## EXERCISE DIRECTIONS
Within the listing below, locate all lines containing the word "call". Copy each one.

## DATA UNDER STUDY

☆ ☆ ☆ ☆

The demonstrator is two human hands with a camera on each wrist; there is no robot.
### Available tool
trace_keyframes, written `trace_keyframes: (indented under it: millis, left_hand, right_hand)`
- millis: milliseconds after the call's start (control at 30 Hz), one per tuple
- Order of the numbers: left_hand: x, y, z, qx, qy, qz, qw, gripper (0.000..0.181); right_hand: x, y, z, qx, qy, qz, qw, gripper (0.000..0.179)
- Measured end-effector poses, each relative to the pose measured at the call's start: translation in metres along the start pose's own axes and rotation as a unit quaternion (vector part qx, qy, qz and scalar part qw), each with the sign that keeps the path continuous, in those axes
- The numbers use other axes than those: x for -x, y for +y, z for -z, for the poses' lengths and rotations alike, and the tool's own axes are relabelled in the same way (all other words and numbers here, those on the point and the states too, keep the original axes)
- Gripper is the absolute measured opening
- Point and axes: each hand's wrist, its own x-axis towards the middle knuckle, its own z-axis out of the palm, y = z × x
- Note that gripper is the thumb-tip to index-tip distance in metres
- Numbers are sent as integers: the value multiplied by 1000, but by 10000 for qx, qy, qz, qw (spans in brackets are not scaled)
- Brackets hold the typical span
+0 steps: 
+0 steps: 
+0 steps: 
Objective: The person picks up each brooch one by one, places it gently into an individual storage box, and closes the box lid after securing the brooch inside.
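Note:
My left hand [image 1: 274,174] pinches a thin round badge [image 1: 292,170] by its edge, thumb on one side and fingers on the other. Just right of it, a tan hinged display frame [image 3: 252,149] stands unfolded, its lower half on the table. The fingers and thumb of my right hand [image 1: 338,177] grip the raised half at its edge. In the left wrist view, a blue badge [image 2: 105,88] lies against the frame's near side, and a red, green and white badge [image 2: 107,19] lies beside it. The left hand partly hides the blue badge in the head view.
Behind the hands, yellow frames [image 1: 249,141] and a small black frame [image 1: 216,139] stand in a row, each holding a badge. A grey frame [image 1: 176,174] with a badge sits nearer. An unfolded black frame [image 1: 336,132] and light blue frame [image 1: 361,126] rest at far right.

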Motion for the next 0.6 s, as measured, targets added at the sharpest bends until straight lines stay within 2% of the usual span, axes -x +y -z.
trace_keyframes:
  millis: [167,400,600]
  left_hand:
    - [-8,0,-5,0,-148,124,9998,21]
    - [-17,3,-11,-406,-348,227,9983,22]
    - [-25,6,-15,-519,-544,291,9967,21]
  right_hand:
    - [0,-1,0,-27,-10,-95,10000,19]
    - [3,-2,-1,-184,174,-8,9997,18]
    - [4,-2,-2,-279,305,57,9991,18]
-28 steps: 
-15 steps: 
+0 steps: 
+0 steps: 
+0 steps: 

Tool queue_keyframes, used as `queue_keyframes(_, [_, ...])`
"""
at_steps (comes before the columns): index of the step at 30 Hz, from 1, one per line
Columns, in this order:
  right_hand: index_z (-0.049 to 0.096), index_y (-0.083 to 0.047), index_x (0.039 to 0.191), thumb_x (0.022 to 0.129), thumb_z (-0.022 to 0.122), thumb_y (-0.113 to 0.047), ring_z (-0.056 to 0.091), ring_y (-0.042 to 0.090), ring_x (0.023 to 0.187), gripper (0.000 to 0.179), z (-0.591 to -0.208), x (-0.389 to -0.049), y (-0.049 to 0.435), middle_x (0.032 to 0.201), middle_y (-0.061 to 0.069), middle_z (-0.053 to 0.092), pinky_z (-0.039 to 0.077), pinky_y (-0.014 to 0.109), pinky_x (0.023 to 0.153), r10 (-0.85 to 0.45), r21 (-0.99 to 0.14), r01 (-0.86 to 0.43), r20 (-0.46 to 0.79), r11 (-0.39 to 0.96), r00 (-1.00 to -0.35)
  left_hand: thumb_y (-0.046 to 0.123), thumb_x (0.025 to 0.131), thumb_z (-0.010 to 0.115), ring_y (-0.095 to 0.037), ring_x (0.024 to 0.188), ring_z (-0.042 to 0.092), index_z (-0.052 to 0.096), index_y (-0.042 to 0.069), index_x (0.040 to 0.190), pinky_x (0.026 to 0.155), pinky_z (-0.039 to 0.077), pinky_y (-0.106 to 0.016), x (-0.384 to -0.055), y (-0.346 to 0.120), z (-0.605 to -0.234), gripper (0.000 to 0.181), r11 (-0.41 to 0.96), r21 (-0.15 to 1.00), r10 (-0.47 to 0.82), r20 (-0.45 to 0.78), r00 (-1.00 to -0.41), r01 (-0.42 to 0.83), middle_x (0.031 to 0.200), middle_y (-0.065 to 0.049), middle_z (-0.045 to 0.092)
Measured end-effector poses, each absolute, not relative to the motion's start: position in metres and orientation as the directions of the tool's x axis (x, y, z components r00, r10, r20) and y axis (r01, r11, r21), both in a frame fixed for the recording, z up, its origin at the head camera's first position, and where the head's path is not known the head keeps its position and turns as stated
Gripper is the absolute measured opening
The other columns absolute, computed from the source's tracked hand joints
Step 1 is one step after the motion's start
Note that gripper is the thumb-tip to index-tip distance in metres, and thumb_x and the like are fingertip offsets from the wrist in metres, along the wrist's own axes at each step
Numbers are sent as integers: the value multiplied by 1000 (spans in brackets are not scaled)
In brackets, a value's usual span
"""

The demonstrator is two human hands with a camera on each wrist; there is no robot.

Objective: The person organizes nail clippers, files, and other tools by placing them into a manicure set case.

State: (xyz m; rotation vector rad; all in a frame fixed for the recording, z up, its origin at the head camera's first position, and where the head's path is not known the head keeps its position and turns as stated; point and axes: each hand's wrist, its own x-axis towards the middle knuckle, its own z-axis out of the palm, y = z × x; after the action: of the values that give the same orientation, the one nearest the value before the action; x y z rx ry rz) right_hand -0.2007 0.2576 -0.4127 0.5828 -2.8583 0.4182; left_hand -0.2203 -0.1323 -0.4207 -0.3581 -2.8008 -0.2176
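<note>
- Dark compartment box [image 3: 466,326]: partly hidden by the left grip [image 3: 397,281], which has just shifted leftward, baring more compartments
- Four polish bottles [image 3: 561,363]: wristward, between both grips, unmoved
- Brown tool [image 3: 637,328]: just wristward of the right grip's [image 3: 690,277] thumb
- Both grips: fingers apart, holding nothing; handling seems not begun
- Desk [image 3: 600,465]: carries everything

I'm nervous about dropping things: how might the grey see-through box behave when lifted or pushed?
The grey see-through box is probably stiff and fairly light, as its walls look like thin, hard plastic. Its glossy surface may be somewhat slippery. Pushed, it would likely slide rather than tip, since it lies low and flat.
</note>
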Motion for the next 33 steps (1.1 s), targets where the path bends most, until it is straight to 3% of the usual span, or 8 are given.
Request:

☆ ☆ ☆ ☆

## ANSWER SPACE
- millis: milliseconds after the call's start (control at 30 Hz), one per tuple
- Measured end-effector poses, each relative to the pose measured at the call's start: translation in metres along the start pose's own axes and rotation as a unit quaternion (vector part qx, qy, qz and scalar part qw), each with the sign that keeps the path continuous, in those axes

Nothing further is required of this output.